Okay, so you have a stack of wood flooring and a big concrete floor. Where do you start? What do you worry about?

Leveling. The subfloor at Third + Bond is the poured concrete slab of the superstructure. We didn’t use a self-leveling product, which would have been expensive, but we did specify the performance we expected: no more slope than 1/4 inch per 10 feet. That’s mostly what we got. Where necessary, our wood floor subcontractor grinds (if area of floor is too high) and patches (if area of floor is too low). In preparation to patch-and-grind, the subcontractor marks with spray paint the areas needing attention, as shown by this week’s photo.

Layout. Ever written a postcard and found that without lines to guide you, the words seem to drift up as they cross the page? You might be writing in a straight line and the edge of the card is straight, but somehow they don’t stay respectively parallel? Same thing can happen with wood floors. We start with a laser to check plumbness and mark exacting lines. Using this as a guide, we figure the best place to lay the first strip. In a hallway, for example, we like to lay one long strip down the center, and work outward toward the walls. If you end up needing to trim a piece, it is one of the edge and partially hidden by baseboard.

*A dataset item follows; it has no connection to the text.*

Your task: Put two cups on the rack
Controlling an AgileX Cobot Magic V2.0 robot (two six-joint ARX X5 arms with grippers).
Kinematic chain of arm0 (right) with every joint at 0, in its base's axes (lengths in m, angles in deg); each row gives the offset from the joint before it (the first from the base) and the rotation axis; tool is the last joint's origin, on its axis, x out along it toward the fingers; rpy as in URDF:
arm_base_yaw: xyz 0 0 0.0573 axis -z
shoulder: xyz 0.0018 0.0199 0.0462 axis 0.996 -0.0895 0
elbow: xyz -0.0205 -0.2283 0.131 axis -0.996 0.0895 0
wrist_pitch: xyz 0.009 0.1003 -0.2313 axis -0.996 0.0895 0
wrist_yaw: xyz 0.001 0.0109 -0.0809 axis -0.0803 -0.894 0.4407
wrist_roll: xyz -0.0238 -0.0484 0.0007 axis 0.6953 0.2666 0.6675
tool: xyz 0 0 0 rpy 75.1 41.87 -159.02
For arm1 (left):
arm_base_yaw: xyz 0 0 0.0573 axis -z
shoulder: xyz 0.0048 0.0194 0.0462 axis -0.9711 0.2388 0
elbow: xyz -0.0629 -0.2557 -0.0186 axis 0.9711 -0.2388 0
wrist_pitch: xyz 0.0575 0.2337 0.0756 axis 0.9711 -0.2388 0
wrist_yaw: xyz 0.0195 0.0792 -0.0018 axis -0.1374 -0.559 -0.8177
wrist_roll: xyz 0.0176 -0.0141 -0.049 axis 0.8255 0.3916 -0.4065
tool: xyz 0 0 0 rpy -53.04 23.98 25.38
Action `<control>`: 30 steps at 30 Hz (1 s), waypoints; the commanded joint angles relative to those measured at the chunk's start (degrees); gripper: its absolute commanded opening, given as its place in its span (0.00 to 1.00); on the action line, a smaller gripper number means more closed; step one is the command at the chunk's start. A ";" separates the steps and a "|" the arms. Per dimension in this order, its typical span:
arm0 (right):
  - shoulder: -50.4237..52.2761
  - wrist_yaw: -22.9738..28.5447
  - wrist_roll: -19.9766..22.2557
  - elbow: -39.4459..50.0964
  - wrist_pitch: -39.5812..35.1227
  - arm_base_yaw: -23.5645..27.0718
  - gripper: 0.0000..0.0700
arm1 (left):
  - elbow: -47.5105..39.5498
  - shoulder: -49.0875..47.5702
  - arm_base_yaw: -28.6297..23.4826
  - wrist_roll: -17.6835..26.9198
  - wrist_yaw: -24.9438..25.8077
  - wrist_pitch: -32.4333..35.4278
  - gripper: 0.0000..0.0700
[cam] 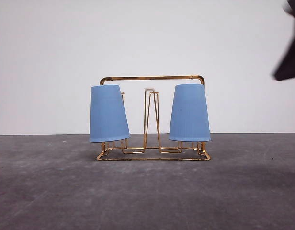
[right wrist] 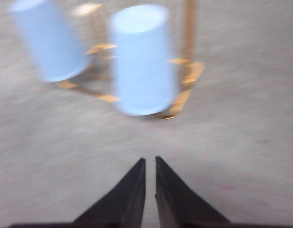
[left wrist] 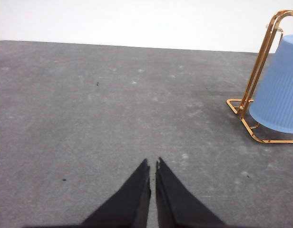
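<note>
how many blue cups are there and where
2. One cup sits upside down on the left end of the gold rack, tilted a little. The other cup sits upside down on the right end. No others visible.

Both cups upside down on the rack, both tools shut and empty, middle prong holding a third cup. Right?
Not quite. The front view shows the middle prong bare, between the left cup and right cup on the rack. The rest stands: left tool and right tool are shut, empty.

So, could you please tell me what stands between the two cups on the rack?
In the front view, one bare white-capped prong of the rack stands between the left cup and right cup.
</note>
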 commanded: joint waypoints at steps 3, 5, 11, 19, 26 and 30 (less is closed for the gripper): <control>9.01 0.71 4.24 7.82 -2.81 5.37 0.05 | -0.83 -0.02 -0.02 0.48 -0.13 0.85 0.00; 14.06 0.71 5.53 11.51 -3.90 8.47 0.05 | -0.83 -0.02 -0.02 0.48 -0.13 0.81 0.00; 26.33 0.62 5.04 20.80 -5.97 16.28 0.05 | -0.83 -0.02 -0.02 0.48 -0.17 0.81 0.00; 34.72 1.86 4.88 21.99 -2.38 19.77 0.05 | -0.83 0.00 -0.02 0.50 -0.17 0.85 0.00; 34.70 1.76 4.77 21.99 -2.62 19.85 0.05 | -0.81 -0.02 -0.02 0.50 -0.17 0.85 0.00; 34.70 1.76 4.77 21.99 -2.64 19.85 0.05 | -0.83 -0.02 -0.02 0.48 -0.17 0.83 0.00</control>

Finishing. Originally the plan was to buy pre-finished wood. The strips would have arrived on-site shiny with polyurethane. Kiska asked that we change to finishing the wood on-site because protecting a perfect finish while the cabinetry and appliances are wheeled in is more challenging than protecting the unfinished wood and shining it up later. A sample of the finished wood sits in a corner of the construction office, far too pretty for its grubby surroundings. Although it’s a matte finish, Mr. Clean would look great in its soft, buffed glow. (In anticipation of Brooklyn Greene’s question, yes, we are specifying a low-VOC finish.)

Painting. Which is better: droplets of wall paint on a finished floor or bits of floor dust on a newly painted wall? Answer: Avoid both. First prime the walls, second install and finish the floors, third put down paint paper everywhere, fourth paint the walls with final coat. Fifth, make everyone who walks through wear shoe booties and wash their hands before entering.

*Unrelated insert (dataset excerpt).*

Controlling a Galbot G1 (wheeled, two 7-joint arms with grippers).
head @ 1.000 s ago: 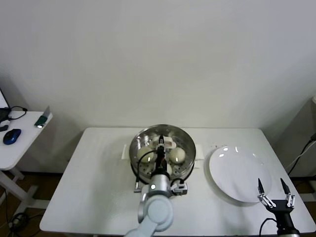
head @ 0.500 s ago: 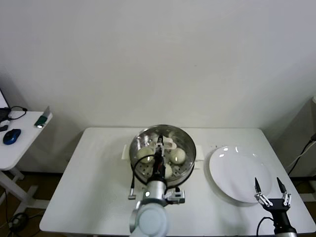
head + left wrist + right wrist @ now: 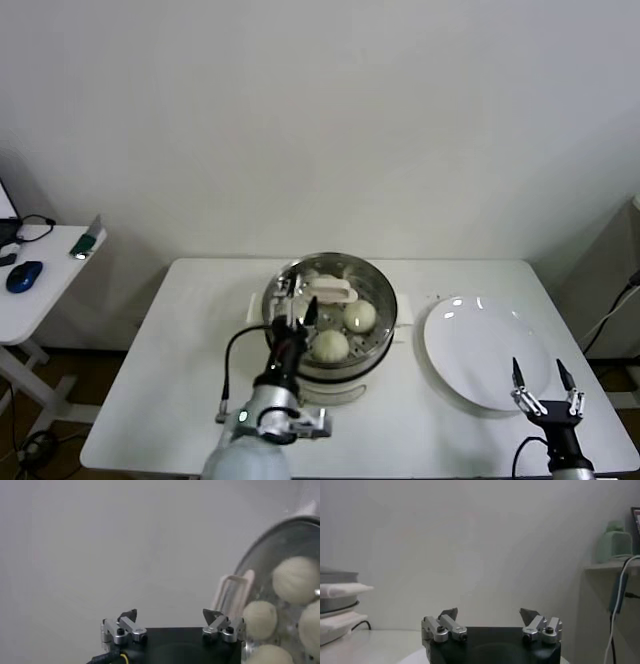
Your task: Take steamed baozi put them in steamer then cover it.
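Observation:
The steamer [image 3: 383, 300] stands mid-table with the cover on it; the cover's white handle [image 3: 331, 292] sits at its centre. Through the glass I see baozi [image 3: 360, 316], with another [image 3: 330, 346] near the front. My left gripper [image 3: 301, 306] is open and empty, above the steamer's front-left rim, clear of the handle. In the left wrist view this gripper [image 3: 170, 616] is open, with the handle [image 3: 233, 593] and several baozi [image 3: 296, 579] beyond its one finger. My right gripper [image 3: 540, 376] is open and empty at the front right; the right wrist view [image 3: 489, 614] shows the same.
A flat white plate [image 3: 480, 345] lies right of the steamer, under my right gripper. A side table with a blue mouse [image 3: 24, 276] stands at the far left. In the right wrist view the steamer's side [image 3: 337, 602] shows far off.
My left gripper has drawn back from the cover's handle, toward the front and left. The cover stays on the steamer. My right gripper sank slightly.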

Hey, you gotta be a stickler when it comes to hardwood floors. They are at once part of the architecture and a furnishing. The sheen of the finish, the coloring of the strips, the direction the floor is laid, the way the floor meets door saddles, the longevity in real weather conditions, it all matters.

Inside Third & Bond: Weeks 1-98 [Brownstoner]
The complete offering terms are in an Offering Plan available from Sponsor. File No. CD080490. Sponsor: Hudson Third LLC, 826 Broadway, New York, NY 10003.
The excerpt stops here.